_EXERCISE PROMPT_
Without dropping or altering a single word, give the listing again.

START DATA EXCERPT

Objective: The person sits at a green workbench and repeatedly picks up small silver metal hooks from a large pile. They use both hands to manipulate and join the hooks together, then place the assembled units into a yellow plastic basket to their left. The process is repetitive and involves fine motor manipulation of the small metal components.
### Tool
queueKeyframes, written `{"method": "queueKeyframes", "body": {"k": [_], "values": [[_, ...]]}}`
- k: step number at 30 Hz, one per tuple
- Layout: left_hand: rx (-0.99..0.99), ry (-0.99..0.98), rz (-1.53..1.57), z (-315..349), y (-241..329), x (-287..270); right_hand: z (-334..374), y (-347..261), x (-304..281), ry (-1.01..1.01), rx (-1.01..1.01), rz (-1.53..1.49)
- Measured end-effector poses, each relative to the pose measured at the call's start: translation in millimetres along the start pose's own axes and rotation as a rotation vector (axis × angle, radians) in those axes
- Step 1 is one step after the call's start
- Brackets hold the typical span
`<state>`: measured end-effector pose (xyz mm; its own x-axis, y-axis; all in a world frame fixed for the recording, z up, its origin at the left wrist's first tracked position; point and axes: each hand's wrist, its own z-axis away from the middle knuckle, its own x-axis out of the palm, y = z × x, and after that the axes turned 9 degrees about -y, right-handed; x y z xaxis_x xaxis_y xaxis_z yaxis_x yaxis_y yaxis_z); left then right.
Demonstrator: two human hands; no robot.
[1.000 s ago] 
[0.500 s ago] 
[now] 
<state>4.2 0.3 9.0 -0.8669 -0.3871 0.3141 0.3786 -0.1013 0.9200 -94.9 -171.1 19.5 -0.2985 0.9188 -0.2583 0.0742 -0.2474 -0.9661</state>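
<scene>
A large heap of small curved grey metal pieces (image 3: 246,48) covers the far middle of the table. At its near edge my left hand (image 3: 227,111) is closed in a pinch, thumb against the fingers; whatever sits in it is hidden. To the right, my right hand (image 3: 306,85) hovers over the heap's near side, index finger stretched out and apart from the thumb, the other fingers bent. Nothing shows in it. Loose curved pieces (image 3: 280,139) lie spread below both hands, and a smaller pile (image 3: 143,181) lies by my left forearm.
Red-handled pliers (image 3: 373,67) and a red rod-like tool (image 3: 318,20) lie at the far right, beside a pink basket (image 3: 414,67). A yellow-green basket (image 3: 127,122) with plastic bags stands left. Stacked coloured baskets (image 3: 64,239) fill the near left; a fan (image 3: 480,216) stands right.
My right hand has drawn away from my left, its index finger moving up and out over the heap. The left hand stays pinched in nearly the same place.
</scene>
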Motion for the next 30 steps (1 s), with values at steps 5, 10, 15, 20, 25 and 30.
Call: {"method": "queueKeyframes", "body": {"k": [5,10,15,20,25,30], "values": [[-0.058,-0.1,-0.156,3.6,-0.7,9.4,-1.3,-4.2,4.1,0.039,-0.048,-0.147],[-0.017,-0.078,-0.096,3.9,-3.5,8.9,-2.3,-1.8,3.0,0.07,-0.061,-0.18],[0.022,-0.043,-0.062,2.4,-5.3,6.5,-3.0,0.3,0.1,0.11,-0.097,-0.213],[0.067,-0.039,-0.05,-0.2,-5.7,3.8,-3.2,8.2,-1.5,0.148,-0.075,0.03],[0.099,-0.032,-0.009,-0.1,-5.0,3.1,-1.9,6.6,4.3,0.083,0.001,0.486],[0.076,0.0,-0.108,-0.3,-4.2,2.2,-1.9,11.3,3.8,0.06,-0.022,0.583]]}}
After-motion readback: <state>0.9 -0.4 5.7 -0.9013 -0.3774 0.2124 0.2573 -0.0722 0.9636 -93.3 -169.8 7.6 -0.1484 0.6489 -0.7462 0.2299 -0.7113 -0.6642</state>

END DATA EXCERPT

_RESPONSE TO THE EXERCISE_
Objective: The person sits at a green workbench and repeatedly picks up small silver metal hooks from a large pile. They use both hands to manipulate and join the hooks together, then place the assembled units into a yellow plastic basket to their left. The process is repetitive and involves fine motor manipulation of the small metal components.
### Tool
queueKeyframes, written `{"method": "queueKeyframes", "body": {"k": [_], "values": [[_, ...]]}}`
- k: step number at 30 Hz, one per tuple
- Layout: left_hand: rx (-0.99..0.99), ry (-0.99..0.98), rz (-1.53..1.57), z (-315..349), y (-241..329), x (-287..270); right_hand: z (-334..374), y (-347..261), x (-304..281), ry (-1.01..1.01), rx (-1.01..1.01), rz (-1.53..1.49)
- Measured end-effector poses, each relative to the pose measured at the call's start: translation in millimetres along the start pose's own axes and rotation as a rotation vector (axis × angle, radians) in those axes
- Step 1 is one step after the call's start
- Brackets hold the typical span
`<state>`: measured end-effector pose (xyz mm; its own x-axis, y-axis; all in a world frame fixed for the recording, z up, its origin at the left wrist's first tracked position; point and axes: each hand's wrist, its own z-axis away from the middle knuckle, its own x-axis out of the palm, y = z × x, and after that the axes turned 9 degrees about -y, right-handed; x y z xaxis_x xaxis_y xaxis_z yaxis_x yaxis_y yaxis_z); left then right.
Demonstrator: two human hands; no robot.
[1.000 s ago] 
[0.500 s ago] 
[now] 
<state>4.2 0.3 9.0 -0.8669 -0.3871 0.3141 0.3786 -0.1013 0.9200 -94.9 -171.1 19.5 -0.2985 0.9188 -0.2583 0.0742 -0.2474 -0.9661</state>
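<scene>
A large heap of small curved grey metal pieces (image 3: 246,48) covers the far middle of the table. At its near edge my left hand (image 3: 227,111) is closed in a pinch, thumb against the fingers; whatever sits in it is hidden. To the right, my right hand (image 3: 306,85) hovers over the heap's near side, index finger stretched out and apart from the thumb, the other fingers bent. Nothing shows in it. Loose curved pieces (image 3: 280,139) lie spread below both hands, and a smaller pile (image 3: 143,181) lies by my left forearm.
Red-handled pliers (image 3: 373,67) and a red rod-like tool (image 3: 318,20) lie at the far right, beside a pink basket (image 3: 414,67). A yellow-green basket (image 3: 127,122) with plastic bags stands left. Stacked coloured baskets (image 3: 64,239) fill the near left; a fan (image 3: 480,216) stands right.
My right hand has drawn away from my left, its index finger moving up and out over the heap. The left hand stays pinched in nearly the same place.
</scene>
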Motion for the next 30 steps (1 s), with values at steps 5, 10, 15, 20, 25 and 30.
Call: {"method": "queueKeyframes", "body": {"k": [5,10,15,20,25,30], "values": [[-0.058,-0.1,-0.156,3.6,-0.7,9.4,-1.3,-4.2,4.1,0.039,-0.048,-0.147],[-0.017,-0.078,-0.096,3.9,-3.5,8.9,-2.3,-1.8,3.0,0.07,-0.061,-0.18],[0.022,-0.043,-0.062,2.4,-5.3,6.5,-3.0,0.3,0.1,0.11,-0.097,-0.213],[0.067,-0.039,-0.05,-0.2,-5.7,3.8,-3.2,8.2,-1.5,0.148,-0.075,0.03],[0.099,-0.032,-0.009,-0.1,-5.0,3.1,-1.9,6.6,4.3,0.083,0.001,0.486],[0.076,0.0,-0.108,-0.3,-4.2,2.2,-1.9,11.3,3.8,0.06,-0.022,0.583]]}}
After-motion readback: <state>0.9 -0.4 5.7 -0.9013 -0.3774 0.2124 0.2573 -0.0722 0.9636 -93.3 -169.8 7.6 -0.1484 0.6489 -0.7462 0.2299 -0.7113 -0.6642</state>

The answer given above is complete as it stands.